A government agency is responsible for remediating a former military site contaminated with heavy metals and unexploded ordnance. Environmental assessment indicates remediation will take 12 years:

Nominal remediation cost: €24,000,000 (based on environmental engineering assessment). Timing: costs spread over 12 years but weighted toward years 3-8. Applying a weighted average timing of 6 years. Discount rate: 2.5% (government borrowing rate adjusted for risk). Present value = €24,000,000 / (1.025)^6 = €24,000,000 / 1.1597 = €20,695,000. The provision is recognised at PV with annual unwinding through finance costs. Sensitivity analysis: at 1.5% discount rate, PV = €21,945,000; at 3.5%, PV = €19,544,000.

Provision Amount
€20.695.000
Regulatory Context: IPSAS 19 is the direct public sector equivalent of IAS 37. Government audit bodies (NAO, Cour des comptes, Algemene Rekenkamer) scrutinise provision adequacy. Public sector entities face heightened transparency and accountability expectations for provision disclosure.

Frequently Asked Questions — Government

What is the relationship between IAS 37 and IPSAS 19 for government provisions?
IPSAS 19 is the public sector equivalent of IAS 37, developed by the International Public Sector Accounting Standards Board. The recognition criteria (present obligation, probable outflow, reliable estimate) are essentially identical. IPSAS 19 includes additional guidance on provisions arising from non-exchange transactions such as taxes and social benefits. Government entities applying IFRS use IAS 37 directly; those applying IPSAS use IPSAS 19. The measurement principles are aligned, including the expected value and single best estimate methods.
How should government entities provision for citizen litigation?
Government entities face litigation from citizens on grounds including administrative law challenges (judicial review), human rights claims, public procurement disputes, and negligence in service delivery. Each significant claim should be assessed individually: probability of adverse outcome based on legal advice, expected damages under the applicable legal framework (which may differ from private law damages), and legal costs. Government entities often face large volumes of similar claims (e.g., benefit overpayment disputes) where the expected value method is appropriate.

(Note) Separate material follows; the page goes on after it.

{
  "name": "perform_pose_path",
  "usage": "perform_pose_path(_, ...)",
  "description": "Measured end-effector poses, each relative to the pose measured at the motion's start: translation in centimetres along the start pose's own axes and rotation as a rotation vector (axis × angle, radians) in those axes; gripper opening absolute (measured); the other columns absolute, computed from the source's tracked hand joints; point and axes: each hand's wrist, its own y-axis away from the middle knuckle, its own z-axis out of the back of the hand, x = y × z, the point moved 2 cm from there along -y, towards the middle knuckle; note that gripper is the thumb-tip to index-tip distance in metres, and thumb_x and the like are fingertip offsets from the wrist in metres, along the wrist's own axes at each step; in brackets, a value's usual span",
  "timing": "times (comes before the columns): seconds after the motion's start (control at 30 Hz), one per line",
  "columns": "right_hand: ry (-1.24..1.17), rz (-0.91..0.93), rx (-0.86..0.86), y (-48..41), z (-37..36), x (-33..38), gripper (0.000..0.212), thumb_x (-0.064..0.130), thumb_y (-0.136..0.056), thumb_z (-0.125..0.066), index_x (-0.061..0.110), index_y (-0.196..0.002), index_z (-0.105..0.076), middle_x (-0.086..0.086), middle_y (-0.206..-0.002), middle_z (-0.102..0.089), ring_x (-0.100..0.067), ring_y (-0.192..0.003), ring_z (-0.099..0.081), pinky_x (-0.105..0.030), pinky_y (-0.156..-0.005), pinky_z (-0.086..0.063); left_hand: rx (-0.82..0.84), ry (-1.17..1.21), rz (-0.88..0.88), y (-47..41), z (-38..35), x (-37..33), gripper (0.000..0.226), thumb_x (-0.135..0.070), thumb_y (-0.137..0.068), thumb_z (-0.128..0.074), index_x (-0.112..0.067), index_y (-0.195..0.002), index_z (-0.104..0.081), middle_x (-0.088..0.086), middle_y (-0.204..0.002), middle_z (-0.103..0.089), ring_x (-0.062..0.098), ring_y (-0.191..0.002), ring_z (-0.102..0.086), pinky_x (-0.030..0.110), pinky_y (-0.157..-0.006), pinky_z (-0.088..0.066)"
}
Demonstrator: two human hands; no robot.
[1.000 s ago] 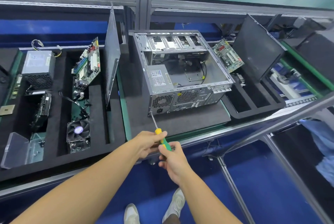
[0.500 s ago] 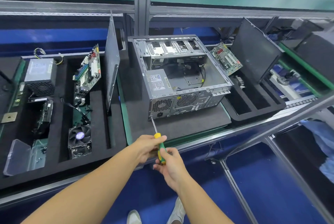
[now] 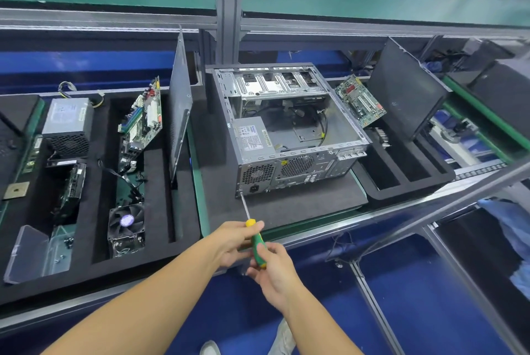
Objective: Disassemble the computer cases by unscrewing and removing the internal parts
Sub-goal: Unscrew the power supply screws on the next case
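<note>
An open grey computer case [image 3: 298,171] lies on a dark foam mat [image 3: 301,205] with its rear panel toward me. Its power supply [image 3: 252,138] still sits inside at the near left corner. A green-and-yellow screwdriver [image 3: 256,243] points at the case's lower left rear corner, its tip at a screw there. My left hand [image 3: 233,241] grips the front of the handle near the yellow collar. My right hand [image 3: 271,265] grips the rear of the handle.
A black foam tray [image 3: 160,182] on the left holds a power supply [image 3: 67,125], a motherboard [image 3: 142,122], a cooler fan [image 3: 126,225], a side panel [image 3: 179,105] and a clear screw box [image 3: 37,251]. A second tray [image 3: 401,182] on the right holds a circuit board [image 3: 360,101] and a dark panel [image 3: 404,91].
The view has shifted slightly. Both hands stay on the screwdriver, whose handle has swung a little between frames while its tip stays at the case's rear corner.
</note>
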Motion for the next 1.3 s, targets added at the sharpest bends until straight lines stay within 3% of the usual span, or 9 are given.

Are pension obligations provisions under IAS 37 for government?
No. Pension obligations for government employees are typically within the scope of IAS 19 Employee Benefits (or IPSAS 39 for public sector entities), not IAS 37. IAS 19 provides specific measurement requirements for defined benefit pension obligations including actuarial valuations, discount rates, and remeasurement through other comprehensive income. However, early retirement provisions as part of a restructuring programme — where employees are offered enhanced pensions to leave — may have components under both IAS 19 and IAS 37.

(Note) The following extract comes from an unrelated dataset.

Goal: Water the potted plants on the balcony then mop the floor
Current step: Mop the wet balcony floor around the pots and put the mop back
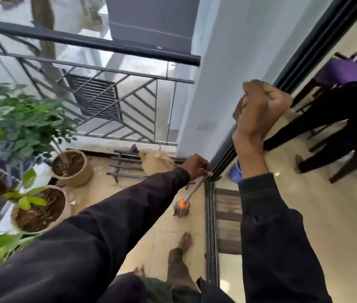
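My left hand (195,166) grips the metal mop handle (194,189) low down. The mop head (181,209), with an orange collar, rests on the beige balcony floor (158,243) beside the sliding door track (211,215). Higher up, my right hand (260,106) is a closed fist in line with the handle's top end, which it hides. Two beige pots of soil stand at the left, one farther (72,169) and one nearer (40,211), with leafy plants (24,123) above them.
A dark metal railing (90,44) bounds the balcony. A metal rack (127,165) and a tan object (155,160) lie at the far end. Indoors sit a striped mat (227,219), another person in dark clothes (326,119) and a purple chair (343,71). My bare foot (185,241) stands near the mop.
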Motion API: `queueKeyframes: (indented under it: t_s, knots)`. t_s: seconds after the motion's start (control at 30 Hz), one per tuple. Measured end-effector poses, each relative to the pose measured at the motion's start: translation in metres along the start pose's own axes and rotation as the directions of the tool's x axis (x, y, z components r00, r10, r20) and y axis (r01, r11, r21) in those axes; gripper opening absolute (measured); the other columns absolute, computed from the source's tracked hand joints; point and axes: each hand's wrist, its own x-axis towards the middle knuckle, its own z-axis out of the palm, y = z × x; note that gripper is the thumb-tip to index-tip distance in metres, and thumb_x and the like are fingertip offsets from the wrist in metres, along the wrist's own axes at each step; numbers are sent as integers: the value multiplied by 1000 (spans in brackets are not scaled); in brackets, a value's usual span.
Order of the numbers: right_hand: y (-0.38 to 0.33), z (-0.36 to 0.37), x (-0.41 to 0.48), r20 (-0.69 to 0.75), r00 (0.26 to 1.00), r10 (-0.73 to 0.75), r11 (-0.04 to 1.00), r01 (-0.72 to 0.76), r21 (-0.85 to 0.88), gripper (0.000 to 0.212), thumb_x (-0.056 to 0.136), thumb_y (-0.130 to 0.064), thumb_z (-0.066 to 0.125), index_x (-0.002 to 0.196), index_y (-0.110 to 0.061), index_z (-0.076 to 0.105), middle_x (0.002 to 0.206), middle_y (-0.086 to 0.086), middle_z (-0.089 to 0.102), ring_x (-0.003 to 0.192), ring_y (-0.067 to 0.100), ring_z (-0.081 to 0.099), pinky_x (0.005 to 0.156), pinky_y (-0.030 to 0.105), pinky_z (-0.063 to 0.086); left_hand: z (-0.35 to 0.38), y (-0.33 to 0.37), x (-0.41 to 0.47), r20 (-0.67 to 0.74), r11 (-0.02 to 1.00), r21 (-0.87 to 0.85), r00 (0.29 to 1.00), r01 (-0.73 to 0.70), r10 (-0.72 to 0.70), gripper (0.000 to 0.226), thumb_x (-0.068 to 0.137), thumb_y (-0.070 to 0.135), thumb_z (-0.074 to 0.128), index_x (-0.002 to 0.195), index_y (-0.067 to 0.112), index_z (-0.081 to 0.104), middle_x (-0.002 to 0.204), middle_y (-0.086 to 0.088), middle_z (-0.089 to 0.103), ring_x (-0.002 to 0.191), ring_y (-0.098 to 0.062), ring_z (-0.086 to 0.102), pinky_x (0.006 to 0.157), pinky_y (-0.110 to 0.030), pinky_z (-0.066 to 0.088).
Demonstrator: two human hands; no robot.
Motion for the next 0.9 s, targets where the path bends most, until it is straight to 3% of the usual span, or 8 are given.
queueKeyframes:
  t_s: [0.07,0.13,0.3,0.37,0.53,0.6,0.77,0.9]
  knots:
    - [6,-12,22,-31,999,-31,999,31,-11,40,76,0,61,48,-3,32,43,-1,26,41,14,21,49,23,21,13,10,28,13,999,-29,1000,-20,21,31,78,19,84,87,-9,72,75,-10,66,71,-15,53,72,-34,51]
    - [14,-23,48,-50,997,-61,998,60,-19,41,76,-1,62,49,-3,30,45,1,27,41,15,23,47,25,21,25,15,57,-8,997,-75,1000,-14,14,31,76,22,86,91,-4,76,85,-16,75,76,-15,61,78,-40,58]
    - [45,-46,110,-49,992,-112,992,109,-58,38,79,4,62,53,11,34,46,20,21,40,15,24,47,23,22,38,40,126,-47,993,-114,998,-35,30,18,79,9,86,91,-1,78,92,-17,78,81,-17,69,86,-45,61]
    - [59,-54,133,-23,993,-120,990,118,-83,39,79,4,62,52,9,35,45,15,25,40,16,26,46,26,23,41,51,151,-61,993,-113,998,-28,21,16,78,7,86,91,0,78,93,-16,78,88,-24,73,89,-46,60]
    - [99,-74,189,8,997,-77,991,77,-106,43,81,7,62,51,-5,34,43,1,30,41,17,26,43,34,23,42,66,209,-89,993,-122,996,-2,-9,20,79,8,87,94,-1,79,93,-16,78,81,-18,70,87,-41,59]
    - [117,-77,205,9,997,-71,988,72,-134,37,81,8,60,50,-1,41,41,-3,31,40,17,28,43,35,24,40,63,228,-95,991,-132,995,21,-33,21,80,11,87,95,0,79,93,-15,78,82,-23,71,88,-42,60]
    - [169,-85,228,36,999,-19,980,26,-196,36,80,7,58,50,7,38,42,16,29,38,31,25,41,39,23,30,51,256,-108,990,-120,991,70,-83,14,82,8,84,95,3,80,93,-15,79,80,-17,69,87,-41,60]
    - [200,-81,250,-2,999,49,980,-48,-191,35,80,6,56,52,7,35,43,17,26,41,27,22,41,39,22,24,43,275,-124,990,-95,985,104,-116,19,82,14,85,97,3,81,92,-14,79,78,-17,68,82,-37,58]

How should government environmental remediation provisions be measured?
Government environmental provisions for contaminated public land should follow the same IAS 37 measurement principles as private sector entities: best estimate of remediation cost based on specialist environmental assessments, discounted to present value for long-term programmes. Government entities may have access to lower discount rates reflecting sovereign borrowing costs. The provision should reflect the entity's specific legal obligation to remediate — this may arise from environmental legislation, court orders, or published government remediation commitments that create constructive obligations.
What additional disclosure requirements apply to government provisions?

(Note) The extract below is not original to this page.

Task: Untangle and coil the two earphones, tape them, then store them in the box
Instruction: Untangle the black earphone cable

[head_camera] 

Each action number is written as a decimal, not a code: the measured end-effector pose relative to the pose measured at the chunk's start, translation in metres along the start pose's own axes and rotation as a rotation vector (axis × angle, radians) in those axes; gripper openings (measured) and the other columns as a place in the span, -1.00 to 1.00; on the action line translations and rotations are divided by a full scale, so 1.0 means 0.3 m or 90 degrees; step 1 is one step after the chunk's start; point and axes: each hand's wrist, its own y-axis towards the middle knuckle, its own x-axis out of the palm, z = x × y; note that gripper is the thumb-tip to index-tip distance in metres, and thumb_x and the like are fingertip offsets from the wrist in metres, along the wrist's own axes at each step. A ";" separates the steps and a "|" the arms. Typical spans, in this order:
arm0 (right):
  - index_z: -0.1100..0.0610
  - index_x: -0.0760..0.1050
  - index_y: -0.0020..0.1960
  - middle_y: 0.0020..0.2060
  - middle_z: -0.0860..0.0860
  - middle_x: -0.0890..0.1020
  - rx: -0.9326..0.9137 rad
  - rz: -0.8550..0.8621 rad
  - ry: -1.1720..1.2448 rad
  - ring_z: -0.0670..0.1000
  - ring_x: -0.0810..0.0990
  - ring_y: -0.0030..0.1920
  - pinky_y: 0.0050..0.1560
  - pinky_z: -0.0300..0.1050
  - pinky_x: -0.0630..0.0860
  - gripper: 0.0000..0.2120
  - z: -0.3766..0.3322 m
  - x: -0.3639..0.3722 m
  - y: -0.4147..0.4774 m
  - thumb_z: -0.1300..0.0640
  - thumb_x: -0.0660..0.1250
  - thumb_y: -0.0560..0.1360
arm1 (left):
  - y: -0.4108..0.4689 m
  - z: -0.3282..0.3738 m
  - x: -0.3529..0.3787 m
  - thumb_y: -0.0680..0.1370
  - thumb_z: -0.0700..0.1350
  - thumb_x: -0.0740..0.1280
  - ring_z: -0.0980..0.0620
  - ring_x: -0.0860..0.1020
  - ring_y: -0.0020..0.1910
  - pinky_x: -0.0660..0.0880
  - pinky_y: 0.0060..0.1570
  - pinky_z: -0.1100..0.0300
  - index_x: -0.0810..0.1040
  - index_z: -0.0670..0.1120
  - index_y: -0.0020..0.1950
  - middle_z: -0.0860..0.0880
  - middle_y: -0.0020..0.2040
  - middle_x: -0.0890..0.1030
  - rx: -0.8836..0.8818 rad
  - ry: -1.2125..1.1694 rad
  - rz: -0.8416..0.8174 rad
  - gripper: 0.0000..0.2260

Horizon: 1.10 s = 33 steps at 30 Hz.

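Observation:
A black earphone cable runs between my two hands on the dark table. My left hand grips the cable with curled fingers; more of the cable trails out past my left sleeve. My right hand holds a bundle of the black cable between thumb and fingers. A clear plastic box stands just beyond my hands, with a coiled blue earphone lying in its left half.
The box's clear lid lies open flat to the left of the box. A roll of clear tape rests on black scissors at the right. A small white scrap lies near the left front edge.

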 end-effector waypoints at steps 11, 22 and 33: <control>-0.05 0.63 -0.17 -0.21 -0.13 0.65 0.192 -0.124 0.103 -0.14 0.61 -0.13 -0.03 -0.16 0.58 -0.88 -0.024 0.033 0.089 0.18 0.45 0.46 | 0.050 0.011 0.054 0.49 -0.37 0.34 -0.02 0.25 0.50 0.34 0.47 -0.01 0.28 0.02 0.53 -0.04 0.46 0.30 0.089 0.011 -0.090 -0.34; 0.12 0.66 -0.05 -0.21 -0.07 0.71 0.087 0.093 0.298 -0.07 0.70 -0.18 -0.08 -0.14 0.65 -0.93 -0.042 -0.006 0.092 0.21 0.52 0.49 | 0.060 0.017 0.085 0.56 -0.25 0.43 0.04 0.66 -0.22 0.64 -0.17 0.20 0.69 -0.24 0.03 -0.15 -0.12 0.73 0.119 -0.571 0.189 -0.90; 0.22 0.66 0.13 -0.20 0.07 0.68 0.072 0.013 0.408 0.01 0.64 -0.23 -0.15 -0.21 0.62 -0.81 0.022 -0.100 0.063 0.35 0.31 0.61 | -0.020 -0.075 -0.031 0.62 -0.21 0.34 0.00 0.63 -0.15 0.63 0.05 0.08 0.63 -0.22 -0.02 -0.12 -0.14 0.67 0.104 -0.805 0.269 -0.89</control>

Government entities face heightened transparency expectations. In addition to IAS 37.84-92 disclosure requirements, public sector accountability frameworks typically require additional information about the nature and cause of the obligation, the uncertainty around timing and amount, and the expected source of funding. Government audit bodies may publish commentary on provision adequacy in their reports to parliament. Contingent liabilities are particularly important for government disclosure because of the public interest in understanding potential exposures that could affect future public finances.